German fuel policy

Anita Mage mage at zedat.fu-berlin.de
Thu Sep 28 00:39:01 PDT 2000


Chris Burford wrote:


>What is an Entfernungpauschale (80pf /km)?
>

It's a state credit per kilometer traveled between home and place of work, regardless of what mode of transport you take, so even if you use your old velo you still get the credit. On the face of it it seems to favor workers who live in the "Speckgurtel" ('burbs more or less) and work in the city, and telecommuters and homeworkers seem not to benefit at all. the government has also decided to grant heating oil credits for the poor, has raised the upper limit for student aid from 1030 Mark to 1105 Mark and lowered the limit on student debt (20,000 DM per student). Unemployment and Illness compensation are also supposed to increase, as well as the pensions and the pay for Beamten (Beamten - a class of civil servants (judges, DAs, high school teachers, profs. for ex.) w/a special status and separate pension scheme).

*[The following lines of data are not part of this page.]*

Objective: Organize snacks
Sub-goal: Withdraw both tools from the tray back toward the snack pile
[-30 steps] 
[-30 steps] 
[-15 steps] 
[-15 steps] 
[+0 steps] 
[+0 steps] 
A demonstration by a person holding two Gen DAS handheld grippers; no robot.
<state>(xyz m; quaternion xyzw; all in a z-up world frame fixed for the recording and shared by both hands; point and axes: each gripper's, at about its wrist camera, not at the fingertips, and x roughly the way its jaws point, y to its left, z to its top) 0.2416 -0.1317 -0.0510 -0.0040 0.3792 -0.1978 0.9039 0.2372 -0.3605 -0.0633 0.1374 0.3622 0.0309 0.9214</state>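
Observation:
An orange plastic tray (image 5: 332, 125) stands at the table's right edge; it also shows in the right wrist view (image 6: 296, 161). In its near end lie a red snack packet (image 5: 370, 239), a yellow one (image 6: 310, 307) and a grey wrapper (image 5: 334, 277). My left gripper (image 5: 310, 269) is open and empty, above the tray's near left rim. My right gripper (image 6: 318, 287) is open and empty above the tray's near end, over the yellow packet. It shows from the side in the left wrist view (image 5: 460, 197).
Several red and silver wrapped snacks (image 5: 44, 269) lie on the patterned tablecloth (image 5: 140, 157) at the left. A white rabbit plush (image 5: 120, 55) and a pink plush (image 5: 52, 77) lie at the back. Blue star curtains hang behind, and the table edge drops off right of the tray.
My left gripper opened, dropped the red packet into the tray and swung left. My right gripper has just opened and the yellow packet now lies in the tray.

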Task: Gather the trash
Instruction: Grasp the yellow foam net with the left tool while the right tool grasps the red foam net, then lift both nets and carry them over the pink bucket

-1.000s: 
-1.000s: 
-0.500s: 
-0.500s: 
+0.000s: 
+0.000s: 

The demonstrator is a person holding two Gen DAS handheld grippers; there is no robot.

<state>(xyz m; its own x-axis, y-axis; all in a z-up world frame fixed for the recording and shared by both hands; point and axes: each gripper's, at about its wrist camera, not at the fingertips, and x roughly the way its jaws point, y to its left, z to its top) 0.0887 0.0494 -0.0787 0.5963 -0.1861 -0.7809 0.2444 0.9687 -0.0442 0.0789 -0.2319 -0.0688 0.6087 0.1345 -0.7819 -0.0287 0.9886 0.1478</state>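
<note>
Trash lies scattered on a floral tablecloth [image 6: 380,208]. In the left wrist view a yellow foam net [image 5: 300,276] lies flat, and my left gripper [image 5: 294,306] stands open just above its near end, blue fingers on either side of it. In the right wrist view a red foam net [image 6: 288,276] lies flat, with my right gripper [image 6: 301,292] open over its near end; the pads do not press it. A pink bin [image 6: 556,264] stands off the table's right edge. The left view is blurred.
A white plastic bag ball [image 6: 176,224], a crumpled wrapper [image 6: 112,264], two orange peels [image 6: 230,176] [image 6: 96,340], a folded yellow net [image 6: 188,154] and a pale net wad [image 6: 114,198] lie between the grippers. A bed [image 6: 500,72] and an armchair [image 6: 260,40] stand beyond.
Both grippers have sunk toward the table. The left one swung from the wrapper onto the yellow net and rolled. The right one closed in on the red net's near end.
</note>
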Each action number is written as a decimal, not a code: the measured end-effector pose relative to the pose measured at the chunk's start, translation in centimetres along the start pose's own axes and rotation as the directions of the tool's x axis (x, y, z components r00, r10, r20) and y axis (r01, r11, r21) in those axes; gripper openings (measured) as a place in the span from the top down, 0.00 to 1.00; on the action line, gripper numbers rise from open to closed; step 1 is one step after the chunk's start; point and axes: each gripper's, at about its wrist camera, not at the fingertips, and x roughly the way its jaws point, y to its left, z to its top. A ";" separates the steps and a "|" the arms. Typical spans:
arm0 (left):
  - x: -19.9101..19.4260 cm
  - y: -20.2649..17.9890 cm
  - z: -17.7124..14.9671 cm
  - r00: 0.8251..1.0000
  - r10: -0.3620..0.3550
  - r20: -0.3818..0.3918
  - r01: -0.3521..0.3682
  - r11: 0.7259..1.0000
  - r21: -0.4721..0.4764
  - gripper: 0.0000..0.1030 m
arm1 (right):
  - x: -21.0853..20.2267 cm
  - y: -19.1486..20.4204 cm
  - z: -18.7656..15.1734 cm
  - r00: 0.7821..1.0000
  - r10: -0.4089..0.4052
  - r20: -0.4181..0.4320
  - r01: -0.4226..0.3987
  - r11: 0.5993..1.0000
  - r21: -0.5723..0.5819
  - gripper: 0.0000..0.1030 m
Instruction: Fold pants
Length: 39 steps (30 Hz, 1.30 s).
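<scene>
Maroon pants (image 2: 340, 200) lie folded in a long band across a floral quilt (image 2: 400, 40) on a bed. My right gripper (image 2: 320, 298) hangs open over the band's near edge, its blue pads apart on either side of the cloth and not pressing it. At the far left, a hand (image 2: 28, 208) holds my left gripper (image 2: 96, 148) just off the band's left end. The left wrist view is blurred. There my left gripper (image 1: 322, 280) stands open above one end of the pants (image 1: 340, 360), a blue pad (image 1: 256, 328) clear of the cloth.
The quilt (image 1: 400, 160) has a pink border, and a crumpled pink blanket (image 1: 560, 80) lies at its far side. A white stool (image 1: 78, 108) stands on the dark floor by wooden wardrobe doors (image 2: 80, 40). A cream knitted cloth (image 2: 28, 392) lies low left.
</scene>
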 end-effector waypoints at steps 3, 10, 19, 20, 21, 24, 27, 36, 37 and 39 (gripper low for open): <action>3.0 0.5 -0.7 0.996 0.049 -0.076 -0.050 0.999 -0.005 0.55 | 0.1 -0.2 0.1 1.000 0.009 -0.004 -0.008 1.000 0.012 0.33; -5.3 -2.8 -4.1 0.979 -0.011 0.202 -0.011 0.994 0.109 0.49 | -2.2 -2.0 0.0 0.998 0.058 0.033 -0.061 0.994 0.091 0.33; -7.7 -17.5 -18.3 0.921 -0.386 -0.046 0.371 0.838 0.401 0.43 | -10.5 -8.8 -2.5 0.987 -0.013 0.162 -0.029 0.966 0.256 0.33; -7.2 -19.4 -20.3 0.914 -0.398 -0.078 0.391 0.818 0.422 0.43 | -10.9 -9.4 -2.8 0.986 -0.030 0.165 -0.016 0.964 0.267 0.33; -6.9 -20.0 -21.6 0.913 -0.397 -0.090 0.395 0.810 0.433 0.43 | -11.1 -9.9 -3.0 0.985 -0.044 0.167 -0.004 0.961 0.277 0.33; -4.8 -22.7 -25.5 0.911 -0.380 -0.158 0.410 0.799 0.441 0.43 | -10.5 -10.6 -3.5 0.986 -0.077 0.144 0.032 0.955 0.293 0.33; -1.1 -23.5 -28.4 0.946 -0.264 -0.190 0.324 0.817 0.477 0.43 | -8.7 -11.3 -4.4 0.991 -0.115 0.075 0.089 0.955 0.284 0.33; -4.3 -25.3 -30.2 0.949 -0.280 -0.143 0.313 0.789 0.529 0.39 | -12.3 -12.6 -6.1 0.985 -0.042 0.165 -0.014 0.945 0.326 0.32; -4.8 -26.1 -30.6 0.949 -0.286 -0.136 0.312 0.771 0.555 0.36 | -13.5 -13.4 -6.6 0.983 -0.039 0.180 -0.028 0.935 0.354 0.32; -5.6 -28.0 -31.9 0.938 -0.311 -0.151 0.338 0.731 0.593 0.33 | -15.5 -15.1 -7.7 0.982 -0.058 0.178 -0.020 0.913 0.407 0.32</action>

I often listen to the Deutschlandfunk in the evening, between the news and the commentary there's a weather and a traffic jam report, and sometimes i get the impression that half the ruhr valley sits in a traffic jam every evening!


>- - I cannot work out how the German government is trying to appease popular
>protest against fuel prices.

populism i think is the word for such policies. whether 70 or 80 pf./km it's still money, and if you're living on a limited/low income (pensioners, students, unemployed, low-wage sector workers) every little bit helps. kleinvieh macht auch mist, as they say. certainly deflects flack on the pension reform, about which i'm shafefully ignorant.